Segment Start: Record extracts

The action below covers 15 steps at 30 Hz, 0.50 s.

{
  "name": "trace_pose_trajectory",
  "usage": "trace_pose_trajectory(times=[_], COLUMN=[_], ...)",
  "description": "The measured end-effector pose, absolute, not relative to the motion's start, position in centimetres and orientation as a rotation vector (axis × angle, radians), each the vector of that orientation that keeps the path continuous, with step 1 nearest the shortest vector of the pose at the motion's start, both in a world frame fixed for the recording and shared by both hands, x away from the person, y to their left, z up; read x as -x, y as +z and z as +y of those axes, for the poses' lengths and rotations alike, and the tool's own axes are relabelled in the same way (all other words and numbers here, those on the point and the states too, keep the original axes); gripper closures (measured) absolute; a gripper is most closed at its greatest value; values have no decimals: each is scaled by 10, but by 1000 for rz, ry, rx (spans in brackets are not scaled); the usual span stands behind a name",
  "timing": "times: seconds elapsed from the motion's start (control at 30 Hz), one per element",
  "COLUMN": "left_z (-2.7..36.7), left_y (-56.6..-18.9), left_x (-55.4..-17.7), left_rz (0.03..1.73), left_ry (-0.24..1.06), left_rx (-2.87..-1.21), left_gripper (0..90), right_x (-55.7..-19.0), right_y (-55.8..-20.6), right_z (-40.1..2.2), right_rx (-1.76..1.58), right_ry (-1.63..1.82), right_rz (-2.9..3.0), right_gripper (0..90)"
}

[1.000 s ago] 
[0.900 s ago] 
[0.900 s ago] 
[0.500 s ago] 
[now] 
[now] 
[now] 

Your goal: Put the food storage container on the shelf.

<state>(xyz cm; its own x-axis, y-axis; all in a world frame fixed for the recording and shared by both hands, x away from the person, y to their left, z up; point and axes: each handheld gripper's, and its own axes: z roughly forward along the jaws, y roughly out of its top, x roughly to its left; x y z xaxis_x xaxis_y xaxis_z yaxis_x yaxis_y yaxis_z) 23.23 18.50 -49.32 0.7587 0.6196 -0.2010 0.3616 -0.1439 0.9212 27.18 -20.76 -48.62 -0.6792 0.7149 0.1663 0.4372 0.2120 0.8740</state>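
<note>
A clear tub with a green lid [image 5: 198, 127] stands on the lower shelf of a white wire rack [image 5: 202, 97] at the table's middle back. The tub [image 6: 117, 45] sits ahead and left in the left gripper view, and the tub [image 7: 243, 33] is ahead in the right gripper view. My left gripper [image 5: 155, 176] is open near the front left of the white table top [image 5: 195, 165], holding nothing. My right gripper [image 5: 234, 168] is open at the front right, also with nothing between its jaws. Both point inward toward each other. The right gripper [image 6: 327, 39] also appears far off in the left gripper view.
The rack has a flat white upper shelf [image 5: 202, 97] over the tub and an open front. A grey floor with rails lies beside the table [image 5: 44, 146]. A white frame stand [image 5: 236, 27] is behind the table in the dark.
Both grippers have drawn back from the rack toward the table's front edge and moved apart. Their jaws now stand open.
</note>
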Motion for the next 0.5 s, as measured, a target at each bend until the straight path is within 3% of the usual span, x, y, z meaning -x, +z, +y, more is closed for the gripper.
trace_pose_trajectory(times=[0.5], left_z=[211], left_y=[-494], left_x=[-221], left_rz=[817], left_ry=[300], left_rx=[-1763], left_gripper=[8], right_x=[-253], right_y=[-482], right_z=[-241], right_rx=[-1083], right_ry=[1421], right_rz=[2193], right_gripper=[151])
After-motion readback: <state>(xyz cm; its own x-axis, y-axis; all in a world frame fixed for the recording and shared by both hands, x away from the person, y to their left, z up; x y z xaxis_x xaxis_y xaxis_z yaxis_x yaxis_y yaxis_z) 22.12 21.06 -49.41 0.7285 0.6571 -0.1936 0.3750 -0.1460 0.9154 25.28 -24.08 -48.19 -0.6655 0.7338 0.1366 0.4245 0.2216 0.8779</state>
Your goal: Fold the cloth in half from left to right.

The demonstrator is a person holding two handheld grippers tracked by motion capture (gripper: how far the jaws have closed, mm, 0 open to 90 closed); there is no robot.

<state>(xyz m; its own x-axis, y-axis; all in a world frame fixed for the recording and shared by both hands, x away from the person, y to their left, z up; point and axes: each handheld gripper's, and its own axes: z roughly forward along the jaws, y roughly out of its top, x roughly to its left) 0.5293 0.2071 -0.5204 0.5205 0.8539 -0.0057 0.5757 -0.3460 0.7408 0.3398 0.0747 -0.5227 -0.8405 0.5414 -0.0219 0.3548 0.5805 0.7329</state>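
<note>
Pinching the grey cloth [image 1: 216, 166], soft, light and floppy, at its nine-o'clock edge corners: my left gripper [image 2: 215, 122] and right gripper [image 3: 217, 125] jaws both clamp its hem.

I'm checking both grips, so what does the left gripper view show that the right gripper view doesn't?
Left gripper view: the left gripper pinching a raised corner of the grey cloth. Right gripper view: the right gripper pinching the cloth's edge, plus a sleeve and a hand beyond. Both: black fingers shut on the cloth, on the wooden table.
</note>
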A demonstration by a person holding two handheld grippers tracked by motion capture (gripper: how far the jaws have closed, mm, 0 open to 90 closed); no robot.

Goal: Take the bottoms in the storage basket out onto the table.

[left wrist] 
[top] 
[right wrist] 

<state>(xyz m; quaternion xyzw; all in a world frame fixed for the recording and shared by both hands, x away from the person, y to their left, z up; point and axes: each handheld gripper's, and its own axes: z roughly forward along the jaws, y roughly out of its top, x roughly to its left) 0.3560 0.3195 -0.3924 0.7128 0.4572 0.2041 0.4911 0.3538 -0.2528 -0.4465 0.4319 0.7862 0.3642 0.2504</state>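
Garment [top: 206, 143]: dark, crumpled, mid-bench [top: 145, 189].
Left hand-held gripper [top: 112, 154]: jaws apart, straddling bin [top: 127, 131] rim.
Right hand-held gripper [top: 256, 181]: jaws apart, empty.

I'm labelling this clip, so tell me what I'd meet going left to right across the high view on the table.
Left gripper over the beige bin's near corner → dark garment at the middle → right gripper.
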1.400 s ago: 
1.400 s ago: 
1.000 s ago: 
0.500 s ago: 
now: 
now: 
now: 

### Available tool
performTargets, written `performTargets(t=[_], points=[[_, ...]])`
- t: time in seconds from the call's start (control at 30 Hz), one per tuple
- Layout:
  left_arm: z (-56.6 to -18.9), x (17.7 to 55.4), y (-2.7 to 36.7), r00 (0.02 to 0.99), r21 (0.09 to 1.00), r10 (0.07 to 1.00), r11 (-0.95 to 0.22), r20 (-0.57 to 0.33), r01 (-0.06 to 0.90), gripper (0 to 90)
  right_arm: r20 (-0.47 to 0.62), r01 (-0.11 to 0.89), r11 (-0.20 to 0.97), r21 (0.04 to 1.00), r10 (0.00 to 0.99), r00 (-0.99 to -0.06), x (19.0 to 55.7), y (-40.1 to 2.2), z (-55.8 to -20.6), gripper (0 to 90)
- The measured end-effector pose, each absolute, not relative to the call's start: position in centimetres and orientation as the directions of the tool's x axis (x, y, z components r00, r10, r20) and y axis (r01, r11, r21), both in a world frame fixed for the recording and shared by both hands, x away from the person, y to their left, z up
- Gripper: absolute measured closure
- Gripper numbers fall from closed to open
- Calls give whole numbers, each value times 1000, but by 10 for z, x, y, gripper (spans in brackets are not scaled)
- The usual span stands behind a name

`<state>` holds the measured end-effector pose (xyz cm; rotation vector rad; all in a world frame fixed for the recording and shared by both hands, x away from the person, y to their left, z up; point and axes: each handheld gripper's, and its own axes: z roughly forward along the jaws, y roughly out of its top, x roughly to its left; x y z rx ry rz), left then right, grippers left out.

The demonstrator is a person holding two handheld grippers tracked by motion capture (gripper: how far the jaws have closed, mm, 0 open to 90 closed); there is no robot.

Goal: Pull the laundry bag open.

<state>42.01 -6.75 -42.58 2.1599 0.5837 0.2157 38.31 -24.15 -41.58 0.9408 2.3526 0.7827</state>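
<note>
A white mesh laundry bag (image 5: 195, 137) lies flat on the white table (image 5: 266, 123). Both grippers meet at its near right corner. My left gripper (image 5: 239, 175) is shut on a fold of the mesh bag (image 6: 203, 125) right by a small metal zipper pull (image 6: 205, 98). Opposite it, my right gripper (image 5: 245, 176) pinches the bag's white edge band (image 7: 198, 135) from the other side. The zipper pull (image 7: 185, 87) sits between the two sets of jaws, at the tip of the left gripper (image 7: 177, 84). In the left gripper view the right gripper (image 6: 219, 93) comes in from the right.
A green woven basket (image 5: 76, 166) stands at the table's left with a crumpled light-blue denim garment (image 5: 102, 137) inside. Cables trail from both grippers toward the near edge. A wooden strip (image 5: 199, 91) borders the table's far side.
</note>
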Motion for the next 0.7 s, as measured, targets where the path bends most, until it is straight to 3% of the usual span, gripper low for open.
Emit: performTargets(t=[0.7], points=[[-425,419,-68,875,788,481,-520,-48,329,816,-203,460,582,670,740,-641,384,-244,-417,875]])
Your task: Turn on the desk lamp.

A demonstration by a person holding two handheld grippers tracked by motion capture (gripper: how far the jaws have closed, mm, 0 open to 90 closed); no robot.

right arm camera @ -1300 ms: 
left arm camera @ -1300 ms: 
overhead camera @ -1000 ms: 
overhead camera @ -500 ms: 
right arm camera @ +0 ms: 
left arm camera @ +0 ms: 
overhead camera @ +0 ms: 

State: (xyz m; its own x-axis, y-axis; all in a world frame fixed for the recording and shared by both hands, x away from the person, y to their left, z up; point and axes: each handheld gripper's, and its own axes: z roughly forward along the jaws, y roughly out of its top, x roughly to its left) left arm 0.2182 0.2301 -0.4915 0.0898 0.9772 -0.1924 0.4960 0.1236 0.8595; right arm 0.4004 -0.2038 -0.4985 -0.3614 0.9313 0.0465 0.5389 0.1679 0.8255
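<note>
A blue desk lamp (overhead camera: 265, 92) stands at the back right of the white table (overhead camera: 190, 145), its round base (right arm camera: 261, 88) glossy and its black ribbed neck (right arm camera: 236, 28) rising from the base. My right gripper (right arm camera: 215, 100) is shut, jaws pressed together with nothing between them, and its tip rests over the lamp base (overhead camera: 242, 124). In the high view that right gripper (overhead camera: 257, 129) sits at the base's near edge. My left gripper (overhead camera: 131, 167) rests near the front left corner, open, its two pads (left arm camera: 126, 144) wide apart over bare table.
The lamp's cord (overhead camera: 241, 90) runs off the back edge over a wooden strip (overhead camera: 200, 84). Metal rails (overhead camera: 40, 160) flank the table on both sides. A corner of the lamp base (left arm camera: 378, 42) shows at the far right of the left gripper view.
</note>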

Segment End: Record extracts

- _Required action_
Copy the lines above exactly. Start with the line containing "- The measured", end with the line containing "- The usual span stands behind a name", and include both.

- _Response to the task_
- The measured end-effector pose, each absolute, not relative to the call's start: position in centimetres and orientation as the directions of the tool's x axis (x, y, z components r00, r10, r20) and y axis (r01, r11, r21), both in a world frame fixed for the recording and shared by both hands, x away from the person, y to their left, z up
- Gripper: absolute measured closure
- Gripper numbers fall from closed to open
- Calls give whole numbers, each value times 1000, but by 10 for z, x, y, gripper (spans in brackets are not scaled)
- The usual span stands behind a name

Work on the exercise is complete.